[RECORDS SHOWN]

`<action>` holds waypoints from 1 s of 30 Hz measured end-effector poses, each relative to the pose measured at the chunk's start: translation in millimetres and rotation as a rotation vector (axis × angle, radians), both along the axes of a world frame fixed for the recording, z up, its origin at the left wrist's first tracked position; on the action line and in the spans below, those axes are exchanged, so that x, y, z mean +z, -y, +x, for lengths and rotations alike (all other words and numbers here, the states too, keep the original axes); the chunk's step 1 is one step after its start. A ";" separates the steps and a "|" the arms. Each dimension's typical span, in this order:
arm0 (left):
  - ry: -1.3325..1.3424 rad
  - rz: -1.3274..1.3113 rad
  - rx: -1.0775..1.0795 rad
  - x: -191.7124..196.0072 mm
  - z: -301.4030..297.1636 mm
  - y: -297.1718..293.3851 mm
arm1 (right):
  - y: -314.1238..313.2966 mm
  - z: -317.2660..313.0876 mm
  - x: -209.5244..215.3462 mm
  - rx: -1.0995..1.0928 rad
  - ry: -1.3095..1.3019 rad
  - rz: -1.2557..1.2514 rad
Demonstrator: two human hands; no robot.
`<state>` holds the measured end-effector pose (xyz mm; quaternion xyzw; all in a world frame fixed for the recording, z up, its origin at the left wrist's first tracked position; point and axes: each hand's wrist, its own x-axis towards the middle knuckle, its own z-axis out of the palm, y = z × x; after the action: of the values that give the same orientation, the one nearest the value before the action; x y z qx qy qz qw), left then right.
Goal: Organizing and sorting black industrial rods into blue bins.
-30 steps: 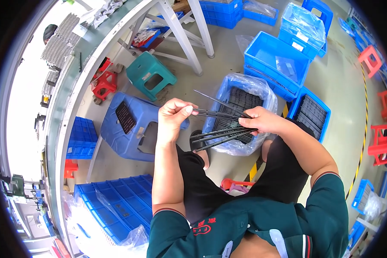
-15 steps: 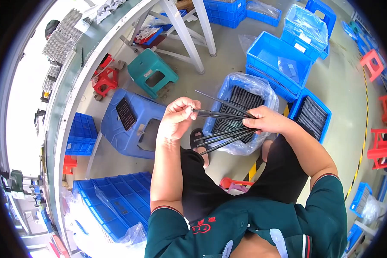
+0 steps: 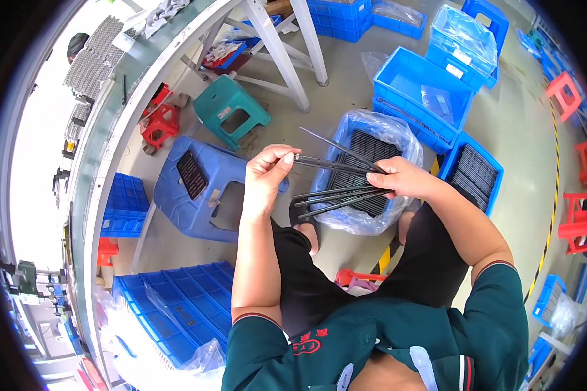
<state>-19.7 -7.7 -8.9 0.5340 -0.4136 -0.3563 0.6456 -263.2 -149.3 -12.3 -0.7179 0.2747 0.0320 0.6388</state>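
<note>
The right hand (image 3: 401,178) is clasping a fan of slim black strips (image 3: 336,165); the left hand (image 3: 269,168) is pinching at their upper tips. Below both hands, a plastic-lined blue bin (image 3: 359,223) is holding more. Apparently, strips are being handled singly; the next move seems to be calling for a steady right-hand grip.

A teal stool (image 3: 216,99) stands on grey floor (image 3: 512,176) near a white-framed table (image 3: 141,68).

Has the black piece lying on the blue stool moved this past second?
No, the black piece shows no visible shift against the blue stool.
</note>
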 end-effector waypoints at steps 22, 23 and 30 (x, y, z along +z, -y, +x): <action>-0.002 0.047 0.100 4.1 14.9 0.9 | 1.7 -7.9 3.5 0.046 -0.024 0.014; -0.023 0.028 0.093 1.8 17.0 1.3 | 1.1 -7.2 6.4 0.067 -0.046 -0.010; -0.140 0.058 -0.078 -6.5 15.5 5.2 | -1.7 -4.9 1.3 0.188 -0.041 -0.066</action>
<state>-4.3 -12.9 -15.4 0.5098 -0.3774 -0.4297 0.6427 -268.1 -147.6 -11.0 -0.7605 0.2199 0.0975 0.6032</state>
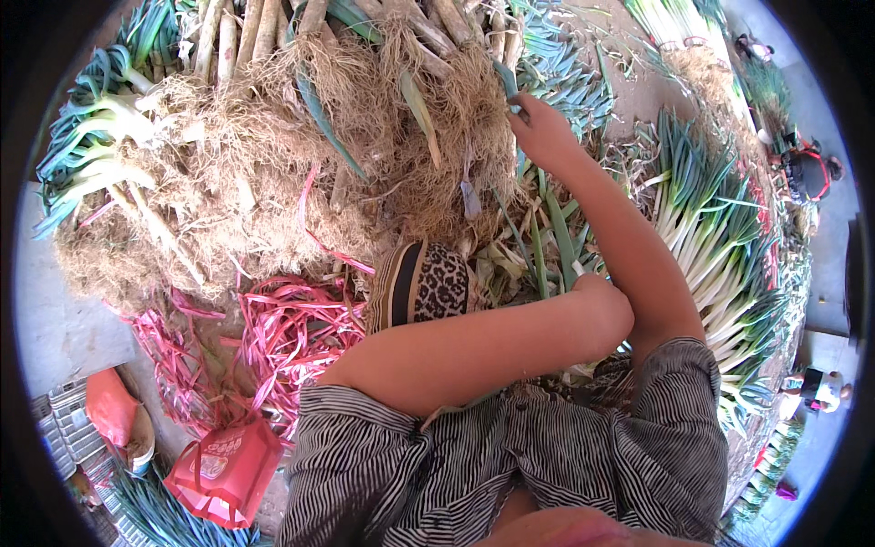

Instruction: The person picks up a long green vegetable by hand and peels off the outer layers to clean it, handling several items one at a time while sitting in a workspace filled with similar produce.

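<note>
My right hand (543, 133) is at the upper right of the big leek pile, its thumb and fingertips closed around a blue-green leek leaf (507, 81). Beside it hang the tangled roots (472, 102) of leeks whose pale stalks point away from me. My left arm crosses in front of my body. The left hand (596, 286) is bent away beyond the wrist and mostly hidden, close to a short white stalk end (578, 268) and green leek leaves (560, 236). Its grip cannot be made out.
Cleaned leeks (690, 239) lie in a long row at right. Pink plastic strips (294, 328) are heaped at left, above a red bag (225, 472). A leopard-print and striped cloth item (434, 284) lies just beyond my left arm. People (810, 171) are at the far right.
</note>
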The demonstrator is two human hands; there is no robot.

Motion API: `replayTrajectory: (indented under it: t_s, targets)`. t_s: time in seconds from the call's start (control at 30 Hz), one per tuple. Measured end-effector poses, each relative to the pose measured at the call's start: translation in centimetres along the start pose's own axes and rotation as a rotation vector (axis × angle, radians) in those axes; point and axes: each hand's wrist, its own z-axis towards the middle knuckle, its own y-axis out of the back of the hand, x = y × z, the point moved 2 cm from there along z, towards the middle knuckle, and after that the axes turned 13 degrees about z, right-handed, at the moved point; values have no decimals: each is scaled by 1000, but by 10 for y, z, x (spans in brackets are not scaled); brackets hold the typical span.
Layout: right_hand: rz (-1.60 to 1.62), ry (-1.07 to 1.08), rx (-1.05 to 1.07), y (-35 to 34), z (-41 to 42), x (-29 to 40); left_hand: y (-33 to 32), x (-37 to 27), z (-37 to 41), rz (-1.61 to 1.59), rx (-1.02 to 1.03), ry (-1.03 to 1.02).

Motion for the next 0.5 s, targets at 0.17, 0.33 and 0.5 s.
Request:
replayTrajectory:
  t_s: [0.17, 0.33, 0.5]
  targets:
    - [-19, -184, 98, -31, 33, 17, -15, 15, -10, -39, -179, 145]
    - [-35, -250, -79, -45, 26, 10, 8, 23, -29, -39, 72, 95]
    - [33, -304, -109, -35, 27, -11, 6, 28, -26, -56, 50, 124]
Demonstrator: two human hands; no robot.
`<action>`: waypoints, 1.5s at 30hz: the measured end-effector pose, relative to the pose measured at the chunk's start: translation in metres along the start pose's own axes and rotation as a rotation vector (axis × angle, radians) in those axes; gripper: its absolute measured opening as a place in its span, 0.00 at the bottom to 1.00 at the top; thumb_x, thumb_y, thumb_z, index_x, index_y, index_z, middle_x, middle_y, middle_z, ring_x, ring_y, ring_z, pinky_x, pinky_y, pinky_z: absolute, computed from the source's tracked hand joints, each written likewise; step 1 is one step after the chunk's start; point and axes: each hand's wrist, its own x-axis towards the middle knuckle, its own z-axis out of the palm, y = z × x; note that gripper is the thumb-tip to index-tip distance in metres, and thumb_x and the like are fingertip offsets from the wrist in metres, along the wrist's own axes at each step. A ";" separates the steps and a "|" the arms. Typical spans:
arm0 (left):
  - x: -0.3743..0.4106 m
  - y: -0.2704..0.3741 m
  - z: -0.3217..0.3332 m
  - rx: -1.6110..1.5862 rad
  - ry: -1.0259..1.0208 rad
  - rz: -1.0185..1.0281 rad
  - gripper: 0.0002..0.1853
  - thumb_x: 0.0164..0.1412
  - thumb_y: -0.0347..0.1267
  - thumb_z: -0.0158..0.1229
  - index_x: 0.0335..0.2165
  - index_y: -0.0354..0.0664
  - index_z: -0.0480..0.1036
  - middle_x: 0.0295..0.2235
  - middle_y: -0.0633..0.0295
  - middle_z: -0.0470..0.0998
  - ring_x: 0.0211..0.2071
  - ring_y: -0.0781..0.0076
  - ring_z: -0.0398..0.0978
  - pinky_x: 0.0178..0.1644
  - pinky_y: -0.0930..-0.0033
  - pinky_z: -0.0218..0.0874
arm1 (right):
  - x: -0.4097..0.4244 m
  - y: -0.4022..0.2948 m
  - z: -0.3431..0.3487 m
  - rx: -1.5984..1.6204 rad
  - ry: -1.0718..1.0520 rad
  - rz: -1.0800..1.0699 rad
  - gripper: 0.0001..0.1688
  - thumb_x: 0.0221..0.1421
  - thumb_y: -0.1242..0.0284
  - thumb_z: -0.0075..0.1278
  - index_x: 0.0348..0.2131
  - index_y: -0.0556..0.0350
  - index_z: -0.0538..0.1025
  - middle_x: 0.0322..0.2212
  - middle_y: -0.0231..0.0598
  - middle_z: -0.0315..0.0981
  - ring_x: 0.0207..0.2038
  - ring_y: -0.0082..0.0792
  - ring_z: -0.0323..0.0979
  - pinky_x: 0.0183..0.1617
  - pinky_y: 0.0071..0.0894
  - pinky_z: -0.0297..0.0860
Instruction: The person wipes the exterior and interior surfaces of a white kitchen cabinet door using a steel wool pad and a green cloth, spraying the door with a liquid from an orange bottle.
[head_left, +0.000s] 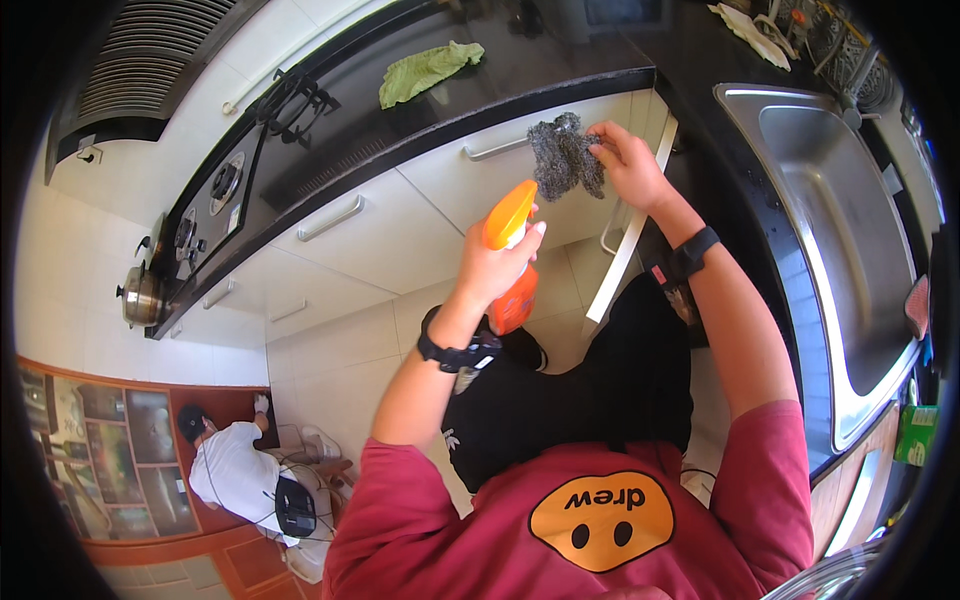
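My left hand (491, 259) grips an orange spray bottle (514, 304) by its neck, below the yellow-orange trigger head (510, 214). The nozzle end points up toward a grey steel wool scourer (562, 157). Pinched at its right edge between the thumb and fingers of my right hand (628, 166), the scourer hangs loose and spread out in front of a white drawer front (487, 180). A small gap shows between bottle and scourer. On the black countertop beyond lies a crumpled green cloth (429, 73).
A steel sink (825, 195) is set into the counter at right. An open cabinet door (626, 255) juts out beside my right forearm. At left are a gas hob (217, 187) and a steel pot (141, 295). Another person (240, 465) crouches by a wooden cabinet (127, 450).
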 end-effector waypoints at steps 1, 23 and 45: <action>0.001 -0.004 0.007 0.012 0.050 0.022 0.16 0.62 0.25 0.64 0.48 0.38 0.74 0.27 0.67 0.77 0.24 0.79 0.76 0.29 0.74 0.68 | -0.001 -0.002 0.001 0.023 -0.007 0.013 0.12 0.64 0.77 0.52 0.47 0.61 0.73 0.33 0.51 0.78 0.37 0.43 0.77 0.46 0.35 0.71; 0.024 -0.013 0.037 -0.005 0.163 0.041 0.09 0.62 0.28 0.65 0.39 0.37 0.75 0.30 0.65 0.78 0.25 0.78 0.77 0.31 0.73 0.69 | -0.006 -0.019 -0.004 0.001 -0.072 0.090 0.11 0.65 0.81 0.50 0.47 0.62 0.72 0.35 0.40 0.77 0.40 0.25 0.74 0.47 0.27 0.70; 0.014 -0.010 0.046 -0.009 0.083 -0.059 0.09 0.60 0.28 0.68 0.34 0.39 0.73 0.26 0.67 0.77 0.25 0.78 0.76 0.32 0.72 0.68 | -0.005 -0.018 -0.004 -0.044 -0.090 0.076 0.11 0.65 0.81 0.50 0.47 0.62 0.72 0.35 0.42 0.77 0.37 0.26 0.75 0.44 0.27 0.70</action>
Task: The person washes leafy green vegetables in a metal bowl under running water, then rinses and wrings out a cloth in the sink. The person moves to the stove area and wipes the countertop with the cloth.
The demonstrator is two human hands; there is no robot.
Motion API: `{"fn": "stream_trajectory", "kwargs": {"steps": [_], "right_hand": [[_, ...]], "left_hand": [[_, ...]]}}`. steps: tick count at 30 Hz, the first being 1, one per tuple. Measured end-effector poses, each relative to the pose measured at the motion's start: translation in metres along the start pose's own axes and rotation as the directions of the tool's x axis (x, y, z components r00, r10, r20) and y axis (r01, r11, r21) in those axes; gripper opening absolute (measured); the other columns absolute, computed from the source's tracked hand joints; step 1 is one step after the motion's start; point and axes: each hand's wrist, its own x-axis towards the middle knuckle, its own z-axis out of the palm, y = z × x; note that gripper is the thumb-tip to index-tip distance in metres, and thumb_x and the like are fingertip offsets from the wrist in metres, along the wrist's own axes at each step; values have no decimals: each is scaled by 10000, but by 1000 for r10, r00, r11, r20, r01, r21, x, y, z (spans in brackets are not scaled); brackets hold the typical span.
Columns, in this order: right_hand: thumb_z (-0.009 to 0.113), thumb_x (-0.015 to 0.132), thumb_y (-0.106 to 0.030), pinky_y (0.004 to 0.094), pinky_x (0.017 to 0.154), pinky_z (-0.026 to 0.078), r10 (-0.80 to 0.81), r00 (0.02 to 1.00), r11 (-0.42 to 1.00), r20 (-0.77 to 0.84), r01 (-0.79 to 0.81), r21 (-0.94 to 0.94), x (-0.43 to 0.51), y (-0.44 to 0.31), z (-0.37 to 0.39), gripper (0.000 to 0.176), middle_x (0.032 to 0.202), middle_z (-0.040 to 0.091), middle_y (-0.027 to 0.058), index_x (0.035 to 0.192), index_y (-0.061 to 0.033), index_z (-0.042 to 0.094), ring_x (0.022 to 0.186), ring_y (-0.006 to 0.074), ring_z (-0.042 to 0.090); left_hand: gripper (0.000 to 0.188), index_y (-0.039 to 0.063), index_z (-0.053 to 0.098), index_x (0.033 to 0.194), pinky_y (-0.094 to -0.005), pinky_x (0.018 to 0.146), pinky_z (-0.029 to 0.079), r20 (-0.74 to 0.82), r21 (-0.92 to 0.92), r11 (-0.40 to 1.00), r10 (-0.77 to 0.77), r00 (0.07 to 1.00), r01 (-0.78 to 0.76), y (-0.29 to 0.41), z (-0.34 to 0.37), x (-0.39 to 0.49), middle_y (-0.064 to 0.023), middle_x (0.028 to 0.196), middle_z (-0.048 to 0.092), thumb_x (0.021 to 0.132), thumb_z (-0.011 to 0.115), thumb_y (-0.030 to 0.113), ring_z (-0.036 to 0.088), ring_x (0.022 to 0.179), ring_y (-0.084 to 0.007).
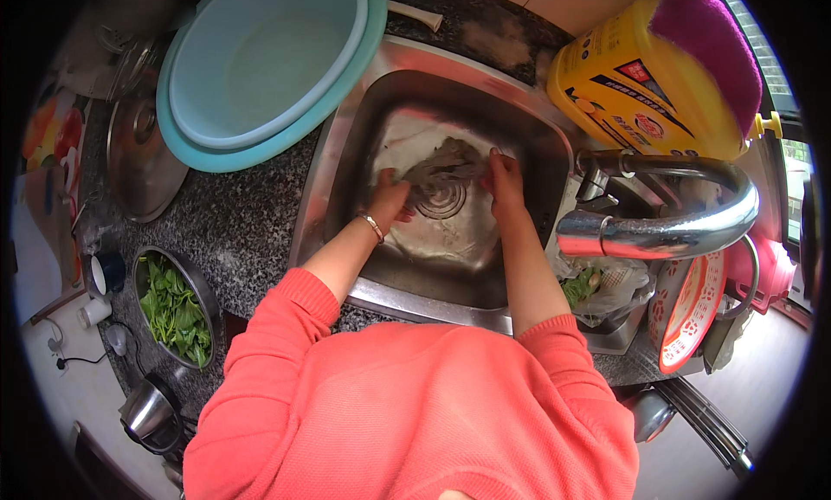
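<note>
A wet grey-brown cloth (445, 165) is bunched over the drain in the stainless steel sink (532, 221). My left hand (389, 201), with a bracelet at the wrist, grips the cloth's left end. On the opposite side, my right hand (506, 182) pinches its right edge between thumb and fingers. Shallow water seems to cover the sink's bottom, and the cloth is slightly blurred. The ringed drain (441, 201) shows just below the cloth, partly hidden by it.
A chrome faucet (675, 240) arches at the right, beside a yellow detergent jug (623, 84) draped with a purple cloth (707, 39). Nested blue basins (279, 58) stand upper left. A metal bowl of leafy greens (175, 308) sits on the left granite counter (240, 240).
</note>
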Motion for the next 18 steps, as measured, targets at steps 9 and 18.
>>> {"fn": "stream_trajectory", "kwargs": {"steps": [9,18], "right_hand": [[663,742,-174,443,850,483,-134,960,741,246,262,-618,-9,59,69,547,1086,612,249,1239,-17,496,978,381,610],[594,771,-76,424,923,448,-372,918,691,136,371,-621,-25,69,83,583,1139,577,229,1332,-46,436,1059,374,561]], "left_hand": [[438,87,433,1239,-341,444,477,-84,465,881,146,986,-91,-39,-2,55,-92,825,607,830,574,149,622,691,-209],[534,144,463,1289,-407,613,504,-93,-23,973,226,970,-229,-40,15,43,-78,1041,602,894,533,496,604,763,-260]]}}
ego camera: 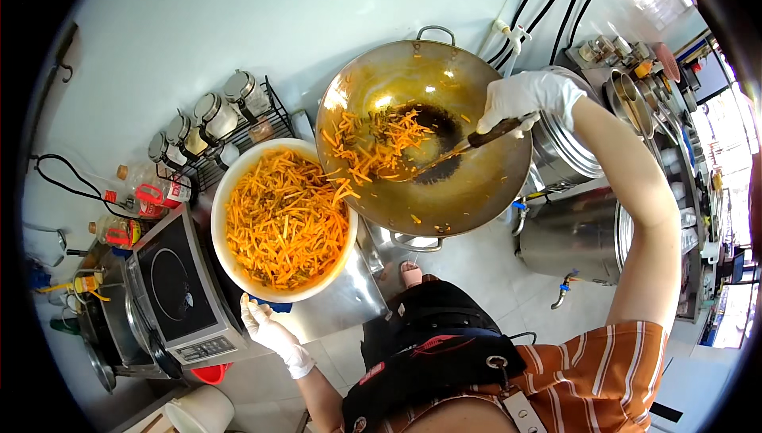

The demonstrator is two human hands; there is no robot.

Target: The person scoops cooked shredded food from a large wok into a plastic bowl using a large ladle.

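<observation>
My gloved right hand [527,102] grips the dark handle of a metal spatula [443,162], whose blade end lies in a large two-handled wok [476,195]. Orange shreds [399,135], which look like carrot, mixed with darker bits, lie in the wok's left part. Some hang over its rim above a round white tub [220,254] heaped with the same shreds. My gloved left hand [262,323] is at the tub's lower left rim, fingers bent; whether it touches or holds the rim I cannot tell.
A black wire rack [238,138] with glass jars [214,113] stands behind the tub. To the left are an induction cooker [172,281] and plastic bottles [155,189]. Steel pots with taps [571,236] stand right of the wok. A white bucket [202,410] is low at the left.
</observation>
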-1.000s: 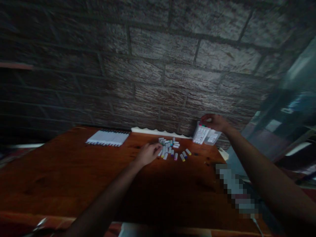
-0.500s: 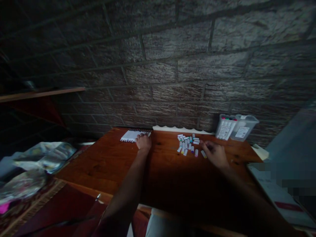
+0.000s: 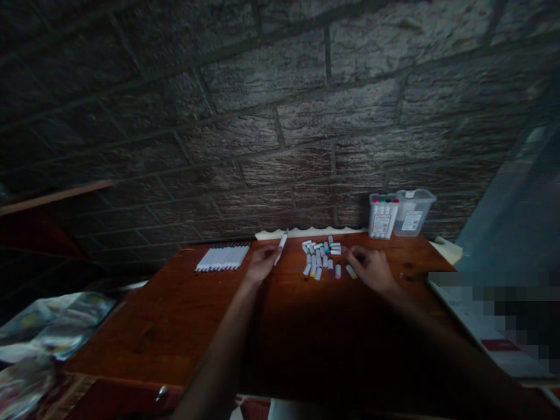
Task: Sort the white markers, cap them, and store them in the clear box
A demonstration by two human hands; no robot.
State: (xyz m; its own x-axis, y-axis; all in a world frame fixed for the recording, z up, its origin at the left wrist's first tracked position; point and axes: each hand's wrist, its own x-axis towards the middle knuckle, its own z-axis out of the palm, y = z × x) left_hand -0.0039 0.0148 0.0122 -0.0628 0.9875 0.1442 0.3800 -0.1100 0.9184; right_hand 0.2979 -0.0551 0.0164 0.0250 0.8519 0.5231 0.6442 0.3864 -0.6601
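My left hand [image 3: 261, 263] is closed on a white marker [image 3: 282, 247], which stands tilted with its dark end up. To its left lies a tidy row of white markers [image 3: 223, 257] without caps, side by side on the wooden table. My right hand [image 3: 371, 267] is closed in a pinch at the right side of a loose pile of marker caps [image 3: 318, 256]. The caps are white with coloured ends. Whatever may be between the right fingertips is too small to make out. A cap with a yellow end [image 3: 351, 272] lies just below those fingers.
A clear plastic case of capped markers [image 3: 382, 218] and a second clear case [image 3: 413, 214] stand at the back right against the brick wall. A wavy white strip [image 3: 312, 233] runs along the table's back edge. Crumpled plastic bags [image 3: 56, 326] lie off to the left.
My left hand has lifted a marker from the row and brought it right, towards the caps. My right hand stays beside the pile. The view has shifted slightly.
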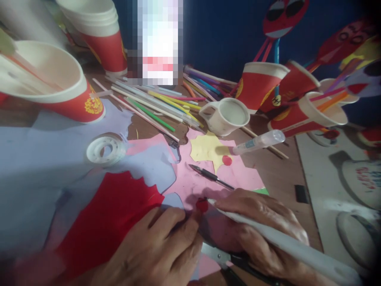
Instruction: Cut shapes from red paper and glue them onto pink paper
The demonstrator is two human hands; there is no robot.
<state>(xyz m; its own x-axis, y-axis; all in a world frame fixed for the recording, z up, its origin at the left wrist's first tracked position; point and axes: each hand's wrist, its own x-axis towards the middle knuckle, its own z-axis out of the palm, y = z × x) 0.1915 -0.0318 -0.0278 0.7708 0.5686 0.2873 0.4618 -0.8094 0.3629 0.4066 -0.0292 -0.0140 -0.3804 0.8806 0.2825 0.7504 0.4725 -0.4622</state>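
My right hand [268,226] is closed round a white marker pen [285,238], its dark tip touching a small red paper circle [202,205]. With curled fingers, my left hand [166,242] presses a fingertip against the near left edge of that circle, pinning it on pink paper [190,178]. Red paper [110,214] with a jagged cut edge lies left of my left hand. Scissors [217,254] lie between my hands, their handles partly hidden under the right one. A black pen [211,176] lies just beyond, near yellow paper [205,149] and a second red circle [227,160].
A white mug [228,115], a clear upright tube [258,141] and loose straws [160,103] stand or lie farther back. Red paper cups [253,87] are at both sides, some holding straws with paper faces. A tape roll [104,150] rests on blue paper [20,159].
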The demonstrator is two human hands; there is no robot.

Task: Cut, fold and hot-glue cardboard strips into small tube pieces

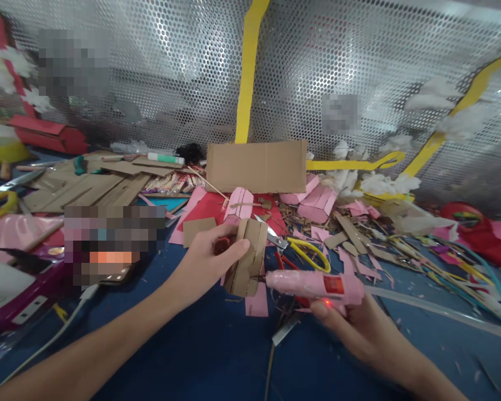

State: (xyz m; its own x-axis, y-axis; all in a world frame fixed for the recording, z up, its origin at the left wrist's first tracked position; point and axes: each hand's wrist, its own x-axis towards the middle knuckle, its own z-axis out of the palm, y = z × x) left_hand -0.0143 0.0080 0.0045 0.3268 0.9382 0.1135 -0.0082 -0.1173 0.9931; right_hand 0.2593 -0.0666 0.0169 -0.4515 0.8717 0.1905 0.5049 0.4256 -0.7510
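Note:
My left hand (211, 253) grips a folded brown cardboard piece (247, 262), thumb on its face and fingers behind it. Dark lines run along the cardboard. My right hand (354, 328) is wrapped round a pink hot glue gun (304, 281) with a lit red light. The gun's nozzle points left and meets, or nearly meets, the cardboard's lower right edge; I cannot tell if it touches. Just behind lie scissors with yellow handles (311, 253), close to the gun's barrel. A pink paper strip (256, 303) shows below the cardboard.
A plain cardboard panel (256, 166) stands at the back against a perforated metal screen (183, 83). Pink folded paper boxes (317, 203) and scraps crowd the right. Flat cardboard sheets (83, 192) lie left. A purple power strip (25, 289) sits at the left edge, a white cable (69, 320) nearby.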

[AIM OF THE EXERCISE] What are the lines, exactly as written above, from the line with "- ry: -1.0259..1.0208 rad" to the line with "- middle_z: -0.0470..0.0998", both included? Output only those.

[RESULT OF THE TASK]
  - ry: -1.0259..1.0208 rad
  - rz: -1.0185..1.0281 rad
  - gripper: 0.0002..0.1853
  - thumb_x: 0.0164..0.1412
  - thumb_y: -0.0347..0.1267
  - thumb_z: -0.0158..0.1229
  - index_x: 0.0335..0.2165
  - index_y: -0.0354..0.0664
  - index_z: -0.0480..0.1036
  - middle_x: 0.0295..0.2235
  - middle_y: -0.0633..0.0295
  - middle_z: -0.0470..0.0998

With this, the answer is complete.